Which lines below fall between the one containing "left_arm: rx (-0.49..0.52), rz" and the one containing "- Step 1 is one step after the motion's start"? Repeat them exactly, counting both of those lines, and add nothing else.

Information shown below:

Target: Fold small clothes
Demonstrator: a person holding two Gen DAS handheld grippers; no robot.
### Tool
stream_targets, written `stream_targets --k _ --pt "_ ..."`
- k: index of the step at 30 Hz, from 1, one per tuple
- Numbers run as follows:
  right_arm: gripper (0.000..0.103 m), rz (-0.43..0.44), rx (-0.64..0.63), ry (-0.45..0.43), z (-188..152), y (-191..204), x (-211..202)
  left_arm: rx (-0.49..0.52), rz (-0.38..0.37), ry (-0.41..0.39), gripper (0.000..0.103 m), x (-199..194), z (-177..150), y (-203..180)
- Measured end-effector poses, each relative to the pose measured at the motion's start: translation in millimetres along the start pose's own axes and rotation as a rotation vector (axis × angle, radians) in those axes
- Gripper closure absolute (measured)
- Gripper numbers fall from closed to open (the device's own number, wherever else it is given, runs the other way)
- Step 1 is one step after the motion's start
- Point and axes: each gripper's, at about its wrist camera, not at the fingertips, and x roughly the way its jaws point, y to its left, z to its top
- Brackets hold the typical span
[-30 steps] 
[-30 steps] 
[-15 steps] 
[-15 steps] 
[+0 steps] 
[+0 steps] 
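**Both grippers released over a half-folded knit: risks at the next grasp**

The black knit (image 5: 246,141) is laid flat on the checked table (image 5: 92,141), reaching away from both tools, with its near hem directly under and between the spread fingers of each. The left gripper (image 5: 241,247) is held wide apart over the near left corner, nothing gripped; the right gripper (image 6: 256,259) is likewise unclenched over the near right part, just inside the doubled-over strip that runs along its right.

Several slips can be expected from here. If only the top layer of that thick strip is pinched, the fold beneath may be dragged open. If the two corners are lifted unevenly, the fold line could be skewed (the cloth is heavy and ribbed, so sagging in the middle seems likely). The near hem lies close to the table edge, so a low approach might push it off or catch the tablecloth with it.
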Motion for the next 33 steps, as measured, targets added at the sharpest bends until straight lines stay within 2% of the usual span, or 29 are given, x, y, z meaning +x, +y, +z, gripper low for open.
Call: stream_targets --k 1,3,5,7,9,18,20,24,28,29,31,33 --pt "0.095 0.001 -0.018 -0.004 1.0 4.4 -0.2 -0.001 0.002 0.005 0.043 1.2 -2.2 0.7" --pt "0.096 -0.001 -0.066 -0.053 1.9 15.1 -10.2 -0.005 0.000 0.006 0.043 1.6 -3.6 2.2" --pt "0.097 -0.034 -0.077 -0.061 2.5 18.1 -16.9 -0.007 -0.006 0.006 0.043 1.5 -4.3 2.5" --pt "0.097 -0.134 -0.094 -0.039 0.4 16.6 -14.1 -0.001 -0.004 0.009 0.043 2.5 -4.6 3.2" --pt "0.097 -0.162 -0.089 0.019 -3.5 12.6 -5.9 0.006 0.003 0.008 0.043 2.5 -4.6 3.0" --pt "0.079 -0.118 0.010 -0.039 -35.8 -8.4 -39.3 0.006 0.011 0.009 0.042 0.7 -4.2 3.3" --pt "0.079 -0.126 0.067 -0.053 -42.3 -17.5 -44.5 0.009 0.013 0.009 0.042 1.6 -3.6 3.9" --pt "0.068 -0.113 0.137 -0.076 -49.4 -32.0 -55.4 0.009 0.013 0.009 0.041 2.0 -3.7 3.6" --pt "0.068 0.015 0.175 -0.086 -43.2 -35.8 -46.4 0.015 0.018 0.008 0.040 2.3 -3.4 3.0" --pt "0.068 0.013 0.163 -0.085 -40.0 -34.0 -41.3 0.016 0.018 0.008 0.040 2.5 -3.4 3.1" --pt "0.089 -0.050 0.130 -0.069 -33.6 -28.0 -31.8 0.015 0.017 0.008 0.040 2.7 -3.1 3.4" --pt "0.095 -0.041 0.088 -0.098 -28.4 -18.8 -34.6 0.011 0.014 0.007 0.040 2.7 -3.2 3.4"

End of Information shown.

* _Problem solution_
  left_arm: rx (-0.49..0.52), rz (-0.38..0.37), ry (-0.41..0.39), gripper (0.000..0.103 m), x (-199..194), z (-177..150), y (-203..180)
- Measured end-effector poses, each relative to the pose measured at the motion's start: translation in millimetres along the start pose's own axes and rotation as a rotation vector (axis × angle, radians) in those axes
- Gripper closure absolute (measured)
- Gripper numbers fall from closed to open (the device's own number, wherever else it is given, runs the other way)
- Step 1 is one step after the motion's start

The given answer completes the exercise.